SUPPLIED RECORDS:
*** Begin section ***

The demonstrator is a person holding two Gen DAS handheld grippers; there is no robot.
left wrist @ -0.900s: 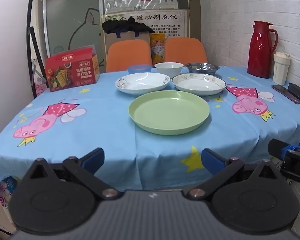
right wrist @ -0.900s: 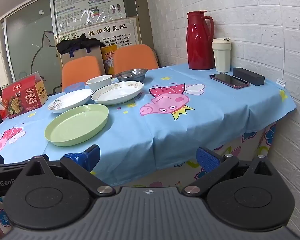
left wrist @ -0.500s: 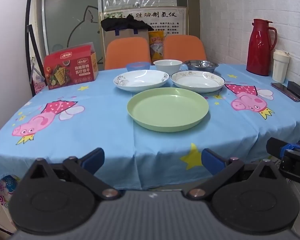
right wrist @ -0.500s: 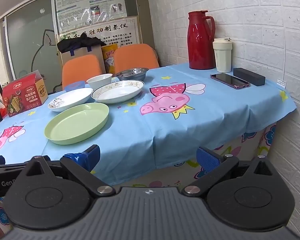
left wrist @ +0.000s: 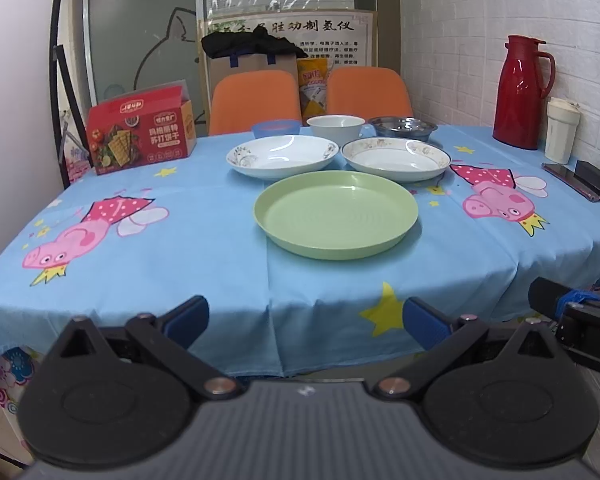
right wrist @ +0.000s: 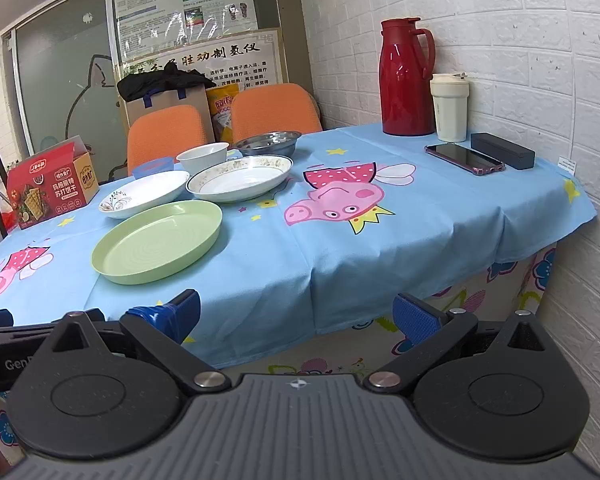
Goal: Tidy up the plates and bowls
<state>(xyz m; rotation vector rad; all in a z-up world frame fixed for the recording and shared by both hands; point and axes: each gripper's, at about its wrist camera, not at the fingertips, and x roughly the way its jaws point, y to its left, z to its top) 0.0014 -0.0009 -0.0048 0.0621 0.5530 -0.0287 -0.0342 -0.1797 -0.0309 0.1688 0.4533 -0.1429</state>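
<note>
Dishes, six, all on the table point(left wrist: 204, 248), none stacked.
- Green plate point(left wrist: 335, 214): nearest the front edge, empty.
- Floral white plate point(left wrist: 282, 156): behind it, to the left.
- Gold-rimmed white plate point(left wrist: 396, 158): behind it, to the right; the two white rims sit just beside each other.
- Back row: blue bowl point(left wrist: 276, 128), white bowl point(left wrist: 336, 125), steel bowl point(left wrist: 403, 126).

Step in hand: judged the opening one, nothing lifted or nested. The next move likely calls for a reach over the table's front edge to a rim, with the tongs closing on it, a white plate set into the green one being a plausible start.

Left tongs point(left wrist: 305, 319): spread apart, empty, held low before the front edge, aimed at the green plate.
Right tongs point(right wrist: 296, 312): spread apart, empty, off the right front corner, plates to their left.
</note>
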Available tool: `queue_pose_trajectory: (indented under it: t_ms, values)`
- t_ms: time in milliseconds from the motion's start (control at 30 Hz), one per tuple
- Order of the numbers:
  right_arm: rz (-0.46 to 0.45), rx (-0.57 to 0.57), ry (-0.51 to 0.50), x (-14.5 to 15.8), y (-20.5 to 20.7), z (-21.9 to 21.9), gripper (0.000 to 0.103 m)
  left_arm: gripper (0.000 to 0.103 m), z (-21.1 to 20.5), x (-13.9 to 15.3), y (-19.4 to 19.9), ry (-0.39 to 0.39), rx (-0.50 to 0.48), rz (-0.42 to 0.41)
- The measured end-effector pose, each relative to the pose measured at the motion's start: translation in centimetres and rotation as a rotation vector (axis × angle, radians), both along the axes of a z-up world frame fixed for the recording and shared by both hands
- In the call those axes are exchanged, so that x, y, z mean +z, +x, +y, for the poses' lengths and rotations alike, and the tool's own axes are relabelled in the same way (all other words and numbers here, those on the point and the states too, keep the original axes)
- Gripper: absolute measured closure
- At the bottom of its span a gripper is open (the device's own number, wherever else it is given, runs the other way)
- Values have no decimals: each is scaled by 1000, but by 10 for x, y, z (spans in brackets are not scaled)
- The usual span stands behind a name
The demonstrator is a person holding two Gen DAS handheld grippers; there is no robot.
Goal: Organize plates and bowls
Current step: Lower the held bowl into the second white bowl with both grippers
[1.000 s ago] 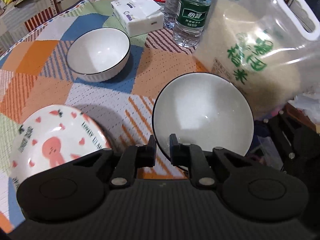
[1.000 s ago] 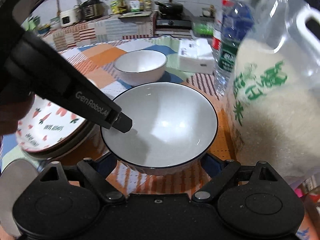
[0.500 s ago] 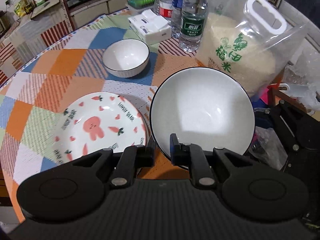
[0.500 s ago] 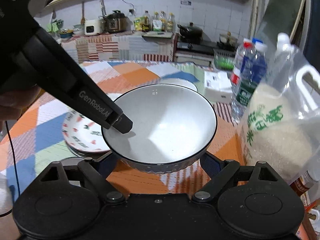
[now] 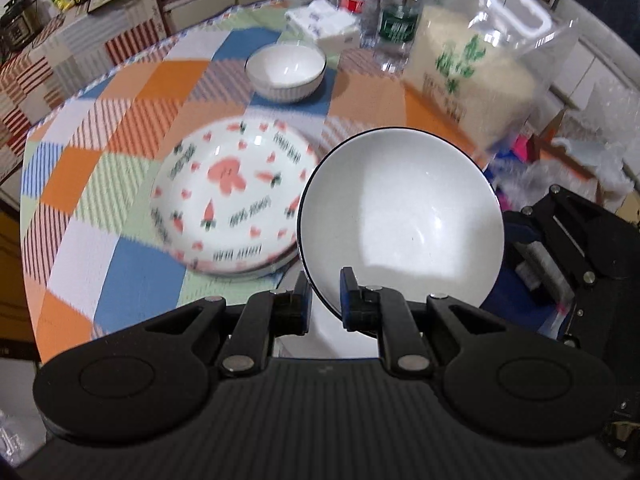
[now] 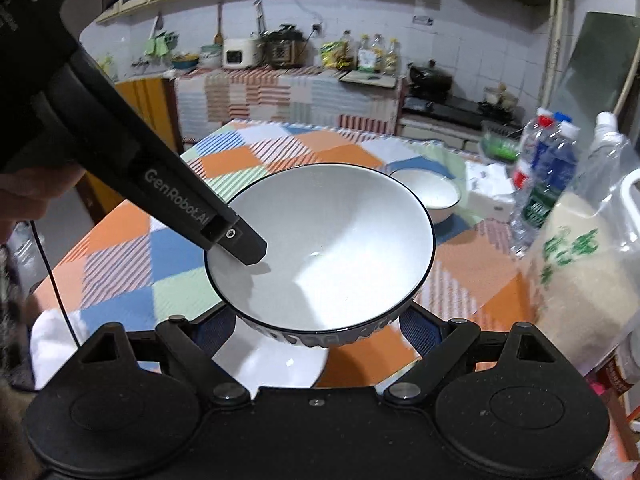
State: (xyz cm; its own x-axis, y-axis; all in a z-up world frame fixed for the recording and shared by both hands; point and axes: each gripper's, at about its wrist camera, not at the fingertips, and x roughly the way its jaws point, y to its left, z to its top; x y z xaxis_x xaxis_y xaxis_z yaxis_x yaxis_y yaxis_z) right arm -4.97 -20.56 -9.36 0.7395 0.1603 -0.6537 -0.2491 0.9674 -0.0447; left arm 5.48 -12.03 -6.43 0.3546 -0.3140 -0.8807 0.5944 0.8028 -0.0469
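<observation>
A large white bowl with a dark rim (image 5: 400, 216) hangs in the air above the near right part of the table. My left gripper (image 5: 324, 284) is shut on its near rim, one finger inside and one outside. In the right wrist view that left finger (image 6: 236, 240) reaches into the same bowl (image 6: 340, 248). My right gripper (image 6: 316, 332) is spread wide with its blue pads against the bowl's lower sides. A carrot-patterned plate (image 5: 228, 196) lies on the cloth to the left of the bowl. A small white bowl (image 5: 285, 70) stands further back.
A clear bag of rice (image 5: 472, 76) stands at the right of the table (image 5: 100, 160), with water bottles (image 5: 396, 20) and a tissue pack (image 5: 324, 26) behind it. Clutter lies off the table's right edge. A kitchen counter (image 6: 280, 92) runs along the far wall.
Both grippers have risen and drawn back with the large bowl between them. The plate, small bowl and rice bag now look farther away, and more of the table shows.
</observation>
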Motion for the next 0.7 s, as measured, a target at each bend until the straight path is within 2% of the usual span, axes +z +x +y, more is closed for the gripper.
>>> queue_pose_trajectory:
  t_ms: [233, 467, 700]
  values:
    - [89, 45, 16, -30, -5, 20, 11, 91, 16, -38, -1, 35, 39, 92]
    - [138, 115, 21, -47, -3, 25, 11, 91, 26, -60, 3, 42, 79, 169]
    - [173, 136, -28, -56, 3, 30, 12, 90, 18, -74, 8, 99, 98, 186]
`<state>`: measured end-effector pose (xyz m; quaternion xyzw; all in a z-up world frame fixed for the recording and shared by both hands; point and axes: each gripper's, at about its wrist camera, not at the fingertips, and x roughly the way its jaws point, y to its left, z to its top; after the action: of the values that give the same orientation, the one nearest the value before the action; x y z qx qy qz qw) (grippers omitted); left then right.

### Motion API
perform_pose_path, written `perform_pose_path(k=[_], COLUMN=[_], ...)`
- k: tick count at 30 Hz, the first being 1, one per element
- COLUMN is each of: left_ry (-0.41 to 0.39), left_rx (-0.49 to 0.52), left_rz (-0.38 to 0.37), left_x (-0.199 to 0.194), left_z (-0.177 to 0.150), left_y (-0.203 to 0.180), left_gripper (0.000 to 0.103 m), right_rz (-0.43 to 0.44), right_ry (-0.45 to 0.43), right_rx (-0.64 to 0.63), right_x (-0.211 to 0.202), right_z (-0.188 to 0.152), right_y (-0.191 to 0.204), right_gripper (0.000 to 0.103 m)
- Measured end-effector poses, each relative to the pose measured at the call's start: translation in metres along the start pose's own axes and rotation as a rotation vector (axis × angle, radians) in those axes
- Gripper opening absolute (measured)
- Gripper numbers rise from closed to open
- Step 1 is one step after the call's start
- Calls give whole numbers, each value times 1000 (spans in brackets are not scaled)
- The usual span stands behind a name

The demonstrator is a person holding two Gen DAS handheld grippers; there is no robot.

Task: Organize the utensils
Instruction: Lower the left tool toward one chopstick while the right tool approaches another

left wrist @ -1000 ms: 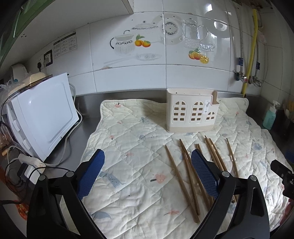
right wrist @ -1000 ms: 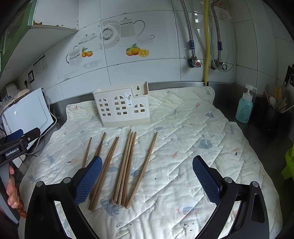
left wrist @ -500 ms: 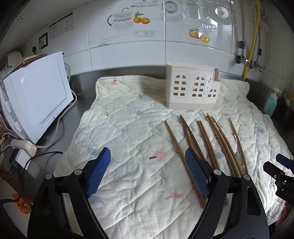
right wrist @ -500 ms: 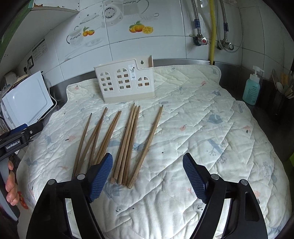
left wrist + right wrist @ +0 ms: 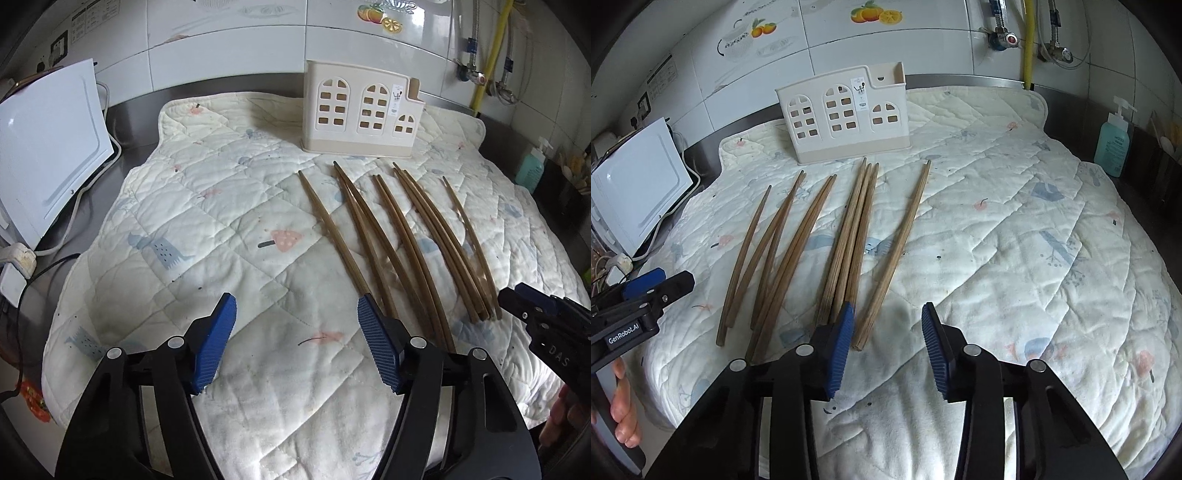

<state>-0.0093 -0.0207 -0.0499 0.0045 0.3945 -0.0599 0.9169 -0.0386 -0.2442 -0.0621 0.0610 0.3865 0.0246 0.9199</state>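
I'm narrowing both ribbed blue grippers, left (image 5: 295,310) and right (image 5: 886,317), empty, wooden chopsticks (image 5: 849,236) at twelve o'clock on the quilt (image 5: 997,240).

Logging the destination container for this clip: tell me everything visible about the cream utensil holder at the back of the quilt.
The utensil holder is a cream, plastic-looking rectangular caddy with an open top. Its front wall has three arched window-style cutouts, the right one smaller, and a small printed label between two of them. One end rises into a taller tab with a hanging slot. The bottom band looks slightly darker beige. It stands upright on the quilted mat near the steel back edge, apparently empty, with the chopsticks lying just in front, not touching it.
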Motion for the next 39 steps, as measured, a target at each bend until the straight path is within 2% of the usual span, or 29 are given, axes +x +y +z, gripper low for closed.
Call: perform_pose_path(k=[4, 10, 16, 25, 31, 34, 36, 39], left_ry=[24, 57, 77, 110, 114, 105, 105, 120], left_rx=[-26, -10, -27, -21, -17, 15, 25, -1], left_rz=[-28, -46, -55, 4, 15, 64, 102, 106], left_x=[6, 16, 21, 31, 31, 31, 31, 34], left_z=[1, -1, 2, 4, 6, 6, 7, 7], left_y=[-1, -13, -18, -20, -24, -29, -26, -11], left_gripper=[65, 60, 60, 57, 57, 56, 52, 51], right_rz=[-2, -30, -28, -34, -32, -31, -28, -28], right_ry=[17, 24, 23, 17, 13, 10, 8, 3], right_rx=[-2, -41, -47, -55, -58, -63, -57, -56], right_x=[8, 15, 17, 17, 18, 17, 17, 16], right_z=[1, -1, 0, 0, 0, 0, 0, 0], right_y=[2, 6, 4, 2, 3, 2, 1, 1], right_gripper=[31, 26, 26, 25, 25, 25, 25, 24])
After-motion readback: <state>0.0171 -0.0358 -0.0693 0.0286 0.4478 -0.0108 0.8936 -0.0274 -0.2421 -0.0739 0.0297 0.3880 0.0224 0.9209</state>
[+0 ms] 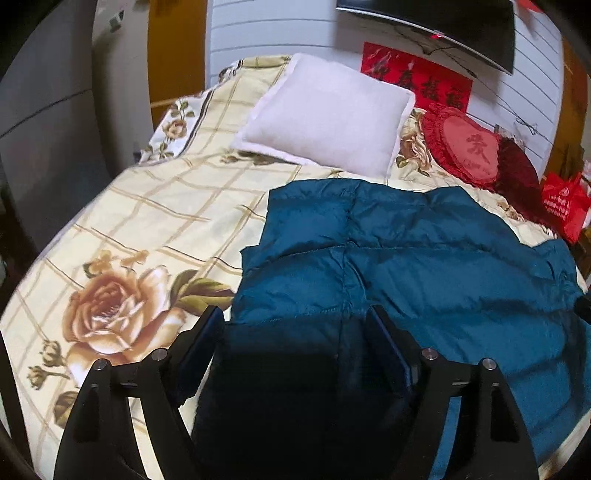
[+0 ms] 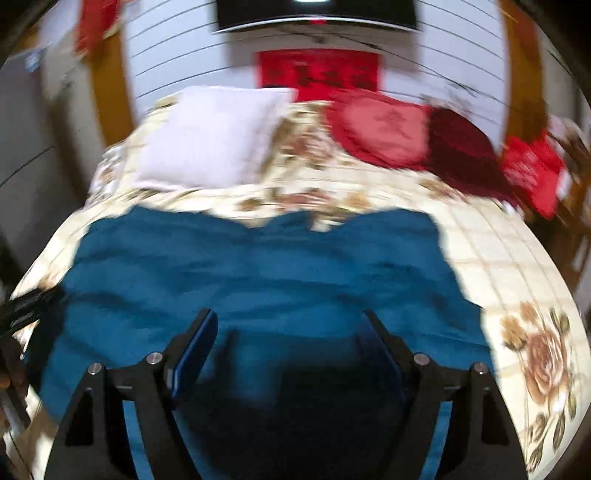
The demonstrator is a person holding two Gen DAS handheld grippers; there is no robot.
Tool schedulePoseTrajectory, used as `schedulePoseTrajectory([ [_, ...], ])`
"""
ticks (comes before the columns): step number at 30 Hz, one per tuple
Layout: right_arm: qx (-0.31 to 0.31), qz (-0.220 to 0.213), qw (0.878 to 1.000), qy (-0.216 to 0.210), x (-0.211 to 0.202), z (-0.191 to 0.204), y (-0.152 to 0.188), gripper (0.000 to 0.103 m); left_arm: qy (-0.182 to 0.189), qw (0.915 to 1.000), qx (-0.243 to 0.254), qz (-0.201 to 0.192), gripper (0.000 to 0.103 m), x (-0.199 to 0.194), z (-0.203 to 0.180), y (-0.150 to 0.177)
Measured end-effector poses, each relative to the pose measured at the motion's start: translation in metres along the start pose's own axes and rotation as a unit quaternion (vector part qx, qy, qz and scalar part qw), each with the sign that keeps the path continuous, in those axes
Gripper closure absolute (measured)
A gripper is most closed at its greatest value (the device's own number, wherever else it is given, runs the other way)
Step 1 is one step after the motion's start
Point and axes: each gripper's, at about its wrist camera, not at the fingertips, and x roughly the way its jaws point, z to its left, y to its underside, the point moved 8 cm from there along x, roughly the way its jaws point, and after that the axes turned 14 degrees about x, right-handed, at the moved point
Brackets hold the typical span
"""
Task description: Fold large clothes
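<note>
The blue padded jacket [image 1: 406,258] lies spread on the floral bedspread [image 1: 147,221]; left gripper [image 1: 295,317] and right gripper [image 2: 290,321] hover over its near edge, jaws wide, holding nothing.

Sharp and evenly bright in the left wrist view, with heavy fisheye bending and black corners. Deep shadow at lower centre over the blue jacket [image 1: 406,258]. Strongly motion-blurred throughout the right wrist view, smearing the pillow [image 2: 210,136] and red cushion [image 2: 380,129]; glare on the television [image 2: 314,11] at top.
</note>
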Motion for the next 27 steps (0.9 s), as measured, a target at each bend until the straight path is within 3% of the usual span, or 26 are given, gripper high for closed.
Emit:
schedulePoseTrajectory([
  [4, -0.027, 0.002, 0.999, -0.029, 0.023, 0.054, -0.002, 0.021, -0.012, 0.9997, 0.016, 0.017, 0.031, 0.006, 0.0, 0.012],
  [6, -0.022, 0.008, 0.999, -0.023, 0.046, 0.07, -0.003, 0.022, -0.013, 0.9995, 0.018, 0.024, 0.031, 0.011, -0.001, 0.018],
  [11, -0.011, 0.049, 0.999, 0.017, 0.1, 0.075, 0.009, 0.023, -0.005, 0.9999, 0.011, 0.011, 0.031, 0.019, -0.002, 0.024],
  [15, -0.006, 0.063, 0.998, 0.026, 0.11, 0.072, 0.013, 0.021, 0.0, 0.9998, 0.006, 0.018, 0.031, 0.025, -0.002, 0.025],
  [21, -0.01, 0.048, 0.999, -0.011, 0.041, 0.055, 0.021, 0.022, 0.015, 0.9996, -0.002, 0.023, 0.031, 0.024, 0.0, 0.029],
  [24, -0.025, 0.024, 0.999, 0.03, -0.004, 0.017, 0.034, 0.022, 0.024, 0.9993, -0.012, 0.025, 0.031, 0.022, 0.002, 0.032],
  [27, 0.0, -0.007, 0.997, 0.075, -0.04, -0.038, 0.046, 0.022, 0.031, 0.9989, -0.026, 0.023, 0.031, 0.022, 0.004, 0.036],
])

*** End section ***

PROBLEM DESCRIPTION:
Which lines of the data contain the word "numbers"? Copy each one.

TASK OUTPUT:
- Order of the numbers:
- In the call those axes are exchanged, so that x, y, z mean +z, +x, +y, for the poses' lengths and rotations alike, and the tool's own axes are relabelled in the same way (all other words and numbers here, those on the point and the states too, keep the original axes)
- Gripper numbers rise from closed to open
- Calls give whole numbers, each value times 1000 (spans in brackets are not scaled)

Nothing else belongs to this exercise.